The voices begin to fade, and I lean closer, trying to hear them. A sound, a low rumble, is blotting them out. It’s not coming from the cockpit. It’s outside.

 

As I step back from the door, a bright spotlight breaks through the small oval windows, running quickly along the length of the plane. Through the rain, the roar grows louder. Then the light blinks off, and the sound recedes.

 

The cockpit door flies open, and Yul and Sabrina rush out. They don’t stop to interrogate me with their eyes this time.

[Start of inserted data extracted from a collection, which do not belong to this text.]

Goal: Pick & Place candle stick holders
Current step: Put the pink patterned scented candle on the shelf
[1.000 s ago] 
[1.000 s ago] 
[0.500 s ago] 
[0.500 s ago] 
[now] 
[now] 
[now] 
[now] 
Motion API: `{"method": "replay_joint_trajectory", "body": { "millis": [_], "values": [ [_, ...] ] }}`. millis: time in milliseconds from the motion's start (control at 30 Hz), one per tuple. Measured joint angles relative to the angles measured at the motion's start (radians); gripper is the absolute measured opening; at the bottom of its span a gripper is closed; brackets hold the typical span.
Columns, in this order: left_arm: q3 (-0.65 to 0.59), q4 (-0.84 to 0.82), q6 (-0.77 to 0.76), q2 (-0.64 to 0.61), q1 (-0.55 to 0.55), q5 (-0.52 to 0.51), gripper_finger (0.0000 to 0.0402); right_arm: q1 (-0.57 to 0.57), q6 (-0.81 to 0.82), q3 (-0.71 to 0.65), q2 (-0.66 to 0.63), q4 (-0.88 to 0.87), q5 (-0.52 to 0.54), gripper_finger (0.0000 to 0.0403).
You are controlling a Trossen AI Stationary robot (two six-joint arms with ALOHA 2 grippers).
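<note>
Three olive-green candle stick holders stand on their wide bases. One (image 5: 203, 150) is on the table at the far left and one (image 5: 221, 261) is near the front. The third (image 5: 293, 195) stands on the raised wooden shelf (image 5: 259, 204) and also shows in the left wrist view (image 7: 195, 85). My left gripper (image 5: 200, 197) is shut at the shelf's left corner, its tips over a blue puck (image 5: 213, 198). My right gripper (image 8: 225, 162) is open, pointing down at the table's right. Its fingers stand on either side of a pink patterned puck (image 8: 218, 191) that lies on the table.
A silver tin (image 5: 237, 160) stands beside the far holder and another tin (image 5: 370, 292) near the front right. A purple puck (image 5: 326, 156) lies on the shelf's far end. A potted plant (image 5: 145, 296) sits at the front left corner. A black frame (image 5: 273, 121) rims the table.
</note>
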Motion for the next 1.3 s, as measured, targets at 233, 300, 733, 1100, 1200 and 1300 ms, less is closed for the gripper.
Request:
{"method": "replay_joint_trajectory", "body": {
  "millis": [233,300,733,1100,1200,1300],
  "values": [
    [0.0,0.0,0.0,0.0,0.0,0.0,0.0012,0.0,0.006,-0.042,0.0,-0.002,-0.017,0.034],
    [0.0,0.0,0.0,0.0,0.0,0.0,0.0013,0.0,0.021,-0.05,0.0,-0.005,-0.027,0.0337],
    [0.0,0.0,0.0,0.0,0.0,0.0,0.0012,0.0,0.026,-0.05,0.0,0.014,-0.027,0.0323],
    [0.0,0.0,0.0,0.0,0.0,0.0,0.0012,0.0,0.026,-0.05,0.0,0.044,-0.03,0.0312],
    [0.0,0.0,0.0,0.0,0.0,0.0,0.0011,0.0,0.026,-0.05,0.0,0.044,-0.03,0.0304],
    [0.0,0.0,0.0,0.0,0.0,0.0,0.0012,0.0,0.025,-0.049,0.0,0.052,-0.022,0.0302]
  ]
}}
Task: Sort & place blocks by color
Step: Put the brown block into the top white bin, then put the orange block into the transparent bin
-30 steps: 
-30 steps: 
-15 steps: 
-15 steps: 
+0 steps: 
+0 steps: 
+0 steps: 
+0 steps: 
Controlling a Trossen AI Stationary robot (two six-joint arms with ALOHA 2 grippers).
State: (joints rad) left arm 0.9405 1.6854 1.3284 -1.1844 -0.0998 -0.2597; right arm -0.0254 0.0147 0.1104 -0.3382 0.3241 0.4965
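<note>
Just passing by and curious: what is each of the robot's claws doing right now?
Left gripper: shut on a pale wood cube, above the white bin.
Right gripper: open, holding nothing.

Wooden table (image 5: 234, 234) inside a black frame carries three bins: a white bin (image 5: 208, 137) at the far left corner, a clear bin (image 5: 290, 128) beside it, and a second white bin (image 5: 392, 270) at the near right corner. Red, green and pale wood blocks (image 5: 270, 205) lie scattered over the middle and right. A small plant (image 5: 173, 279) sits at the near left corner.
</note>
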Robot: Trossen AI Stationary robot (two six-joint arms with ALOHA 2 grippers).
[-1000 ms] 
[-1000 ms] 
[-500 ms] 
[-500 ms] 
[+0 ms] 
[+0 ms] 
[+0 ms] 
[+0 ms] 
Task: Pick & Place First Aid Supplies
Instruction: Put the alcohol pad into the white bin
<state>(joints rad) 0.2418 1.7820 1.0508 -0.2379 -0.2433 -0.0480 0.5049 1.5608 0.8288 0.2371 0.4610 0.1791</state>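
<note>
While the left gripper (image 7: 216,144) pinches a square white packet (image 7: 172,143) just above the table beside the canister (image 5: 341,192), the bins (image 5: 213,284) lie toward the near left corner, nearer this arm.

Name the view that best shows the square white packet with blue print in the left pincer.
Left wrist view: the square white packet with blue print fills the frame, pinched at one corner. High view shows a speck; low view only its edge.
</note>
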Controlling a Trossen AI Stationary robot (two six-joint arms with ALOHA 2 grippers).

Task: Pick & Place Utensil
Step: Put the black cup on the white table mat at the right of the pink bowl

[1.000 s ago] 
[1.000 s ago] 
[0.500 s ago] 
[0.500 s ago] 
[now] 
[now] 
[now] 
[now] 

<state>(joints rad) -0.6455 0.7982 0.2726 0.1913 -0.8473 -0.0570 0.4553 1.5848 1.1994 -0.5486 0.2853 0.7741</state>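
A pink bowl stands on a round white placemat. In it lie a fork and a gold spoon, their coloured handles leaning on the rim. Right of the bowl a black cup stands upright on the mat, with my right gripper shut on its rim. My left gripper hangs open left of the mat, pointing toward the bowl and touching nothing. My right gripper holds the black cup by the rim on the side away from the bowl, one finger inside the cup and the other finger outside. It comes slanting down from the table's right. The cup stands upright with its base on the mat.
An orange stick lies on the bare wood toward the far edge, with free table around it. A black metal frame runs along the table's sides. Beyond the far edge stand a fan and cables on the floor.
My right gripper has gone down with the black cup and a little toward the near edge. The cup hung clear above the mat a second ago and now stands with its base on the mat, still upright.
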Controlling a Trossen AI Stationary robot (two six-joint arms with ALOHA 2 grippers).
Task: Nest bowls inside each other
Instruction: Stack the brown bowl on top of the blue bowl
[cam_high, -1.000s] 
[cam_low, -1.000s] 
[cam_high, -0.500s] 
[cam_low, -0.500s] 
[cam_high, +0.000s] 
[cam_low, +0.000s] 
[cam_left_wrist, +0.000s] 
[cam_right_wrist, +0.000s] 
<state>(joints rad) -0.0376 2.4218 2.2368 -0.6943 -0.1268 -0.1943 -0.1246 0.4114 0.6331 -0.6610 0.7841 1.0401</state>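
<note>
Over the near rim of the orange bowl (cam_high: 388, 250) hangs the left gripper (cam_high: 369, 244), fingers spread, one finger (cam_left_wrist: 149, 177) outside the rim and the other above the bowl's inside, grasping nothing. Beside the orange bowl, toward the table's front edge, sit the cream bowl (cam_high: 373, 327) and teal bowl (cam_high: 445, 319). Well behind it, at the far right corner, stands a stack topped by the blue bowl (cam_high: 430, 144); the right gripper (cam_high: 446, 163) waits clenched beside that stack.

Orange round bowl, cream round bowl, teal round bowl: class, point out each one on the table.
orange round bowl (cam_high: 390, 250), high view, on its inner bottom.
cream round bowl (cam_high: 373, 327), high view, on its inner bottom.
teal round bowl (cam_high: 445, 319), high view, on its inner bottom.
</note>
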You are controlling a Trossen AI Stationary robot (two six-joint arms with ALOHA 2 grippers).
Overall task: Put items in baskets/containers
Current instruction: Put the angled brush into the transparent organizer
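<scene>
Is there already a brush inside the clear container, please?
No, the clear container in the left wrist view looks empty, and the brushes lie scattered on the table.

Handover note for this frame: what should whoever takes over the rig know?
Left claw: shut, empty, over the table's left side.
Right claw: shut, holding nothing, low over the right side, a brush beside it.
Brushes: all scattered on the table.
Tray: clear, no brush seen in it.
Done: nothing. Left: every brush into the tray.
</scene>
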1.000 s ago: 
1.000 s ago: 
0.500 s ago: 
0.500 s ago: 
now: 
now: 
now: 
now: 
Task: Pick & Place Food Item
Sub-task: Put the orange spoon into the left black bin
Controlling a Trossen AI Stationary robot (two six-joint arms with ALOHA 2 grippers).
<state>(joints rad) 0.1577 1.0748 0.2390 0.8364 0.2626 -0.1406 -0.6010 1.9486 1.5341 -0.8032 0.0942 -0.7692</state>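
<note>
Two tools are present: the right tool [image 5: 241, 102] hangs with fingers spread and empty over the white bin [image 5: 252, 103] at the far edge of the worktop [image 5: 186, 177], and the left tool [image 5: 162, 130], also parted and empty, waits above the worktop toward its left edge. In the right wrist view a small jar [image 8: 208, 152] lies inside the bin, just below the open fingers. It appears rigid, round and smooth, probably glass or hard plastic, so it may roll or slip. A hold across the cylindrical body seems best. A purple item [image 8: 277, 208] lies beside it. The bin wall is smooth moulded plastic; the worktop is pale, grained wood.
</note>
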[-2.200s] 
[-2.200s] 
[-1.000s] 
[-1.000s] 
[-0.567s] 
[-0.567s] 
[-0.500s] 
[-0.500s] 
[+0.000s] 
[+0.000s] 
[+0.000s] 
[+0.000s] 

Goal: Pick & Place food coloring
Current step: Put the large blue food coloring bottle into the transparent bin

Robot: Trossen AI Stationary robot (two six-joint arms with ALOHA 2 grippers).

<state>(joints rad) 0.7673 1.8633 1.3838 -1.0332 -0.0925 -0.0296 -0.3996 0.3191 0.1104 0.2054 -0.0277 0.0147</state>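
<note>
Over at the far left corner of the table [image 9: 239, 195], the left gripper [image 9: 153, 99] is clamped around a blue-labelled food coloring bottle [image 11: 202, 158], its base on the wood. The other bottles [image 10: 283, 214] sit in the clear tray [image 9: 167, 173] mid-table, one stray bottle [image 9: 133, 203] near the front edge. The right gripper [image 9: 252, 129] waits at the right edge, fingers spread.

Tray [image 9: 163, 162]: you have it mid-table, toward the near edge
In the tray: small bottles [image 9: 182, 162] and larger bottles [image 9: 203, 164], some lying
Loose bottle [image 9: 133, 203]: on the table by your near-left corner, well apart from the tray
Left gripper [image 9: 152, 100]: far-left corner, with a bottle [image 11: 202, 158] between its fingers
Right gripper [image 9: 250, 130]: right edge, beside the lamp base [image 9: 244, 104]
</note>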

Yul jerks the exit door open and peers into the dark, dense forest, where rain drips unevenly down through the trees.

 

He glances back at me.

 

I nod. “I saw it too: a beam of light ran over the plane.”

 

Yul looks at Sabrina, opening his mouth to say something, but a crunching sound outside the plane stops him. Boots, grinding the fallen underbrush into the forest floor. Someone is running straight toward us, though I can’t make out who.

 

Someone from the lake? A rescue team? Or . . .

 

Yul jerks a phone from his pocket, activates the flashlight app, and holds it out. The light is weak, but it’s just enough to reveal shapes moving out there. At first it looks like rain catching on invisible, maybe human forms—three of them, barreling toward the plane.

 

Before we can react, the first form charges up the rickety stairs and stops on the landing. It stands over six feet, glittering in the cold glow of Yul’s phone, like a glass figurine.

 

It raises its right arm toward Yul, then Sabrina, then me, firing three rapid shots, almost silent pops of air with no flash of light. My chest explodes in pain.